Brexit winsI think a great deal of world stability will be shaken by this vote. I can see further troubles stirring in Northern Ireland again. I believe the uncertainty in the world’s monetary systems will shake rattle and roll the financial markets for a while as the global community tries to discount this tsunami of change. Everything we have come to rely on in this global world has been challenged.

But the reason I write this is because NO ONE doubts the RIGHT of the UK to secede (not to be confused in any way with succeed).

In the US, we thought the illegality of succession was decided and written in blood 150 years ago. Americans believe we have a corner on the market when it comes to freedom and liberty. We are wrong.

Freedom of self-determination was just exercised in Europe to an extent we can’t even fathom in the US. Had this RIGHT been self evident, I would be penning this blog in the Confederate States of America because I live in North Carolina—a state that lost 1 out of every 4 casualties at Gettysburg  during the Civil War.

To me, it does not matter if you think the American Civil War was fought over state’s rights or slavery. The impetus for the temporary dissolution of the United States in the late 1800’s was due to a racist issue.

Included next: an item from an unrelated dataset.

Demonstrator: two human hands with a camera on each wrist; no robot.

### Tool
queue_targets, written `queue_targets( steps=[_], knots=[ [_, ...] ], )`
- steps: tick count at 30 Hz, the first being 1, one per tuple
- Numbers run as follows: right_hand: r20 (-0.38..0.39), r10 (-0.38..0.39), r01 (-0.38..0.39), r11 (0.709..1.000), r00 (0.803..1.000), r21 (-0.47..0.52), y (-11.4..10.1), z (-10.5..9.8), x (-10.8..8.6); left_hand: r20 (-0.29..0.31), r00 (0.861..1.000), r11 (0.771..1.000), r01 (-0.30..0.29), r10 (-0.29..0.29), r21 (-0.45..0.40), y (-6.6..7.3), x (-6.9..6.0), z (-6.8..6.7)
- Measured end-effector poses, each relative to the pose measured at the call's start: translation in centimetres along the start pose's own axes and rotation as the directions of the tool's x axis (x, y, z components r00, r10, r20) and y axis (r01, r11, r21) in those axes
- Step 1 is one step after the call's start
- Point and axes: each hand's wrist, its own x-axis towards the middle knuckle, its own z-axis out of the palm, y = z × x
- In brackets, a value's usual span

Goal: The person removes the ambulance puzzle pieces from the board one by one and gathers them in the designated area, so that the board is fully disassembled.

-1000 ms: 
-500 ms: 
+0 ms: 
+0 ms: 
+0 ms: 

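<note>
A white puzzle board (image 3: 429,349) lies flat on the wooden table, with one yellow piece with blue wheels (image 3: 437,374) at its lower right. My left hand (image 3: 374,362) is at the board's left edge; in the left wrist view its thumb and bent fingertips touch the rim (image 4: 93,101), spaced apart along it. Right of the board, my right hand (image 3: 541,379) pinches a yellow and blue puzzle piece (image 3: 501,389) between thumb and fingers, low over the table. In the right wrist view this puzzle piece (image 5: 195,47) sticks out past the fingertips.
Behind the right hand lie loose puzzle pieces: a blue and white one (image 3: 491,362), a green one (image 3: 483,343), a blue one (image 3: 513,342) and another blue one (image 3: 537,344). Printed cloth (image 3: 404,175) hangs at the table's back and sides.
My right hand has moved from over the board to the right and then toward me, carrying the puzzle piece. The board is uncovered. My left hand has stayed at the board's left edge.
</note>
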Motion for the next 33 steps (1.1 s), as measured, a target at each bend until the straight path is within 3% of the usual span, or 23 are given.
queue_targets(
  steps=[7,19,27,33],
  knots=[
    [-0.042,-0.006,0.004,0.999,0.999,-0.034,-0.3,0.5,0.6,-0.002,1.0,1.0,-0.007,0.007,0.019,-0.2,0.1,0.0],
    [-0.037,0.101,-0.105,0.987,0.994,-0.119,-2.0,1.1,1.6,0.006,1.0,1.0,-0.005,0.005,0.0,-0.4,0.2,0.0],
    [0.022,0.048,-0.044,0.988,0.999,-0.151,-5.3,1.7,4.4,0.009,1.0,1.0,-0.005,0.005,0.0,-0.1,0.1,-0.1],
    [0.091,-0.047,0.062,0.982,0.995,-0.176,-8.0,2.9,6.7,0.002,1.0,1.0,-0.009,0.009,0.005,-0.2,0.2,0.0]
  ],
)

I think the same is true for Brexit.

Racist underpinnings

I don’t believe it was so much an economic issue as it was over a war on immigration. The UK did not want Europe dictating immigration policy. They just don’t want THEM settling in the UK any more.  Think about it, the UK never surrendered their currency to the Euro. The Pound  Sterling remained.

BrexitSo much for economics driving succession.

I find Brexit a sad move. Not for all the obvious reason of a common market and ease of travel. I find it sad that bigotry wins anywhere and under any circumstances.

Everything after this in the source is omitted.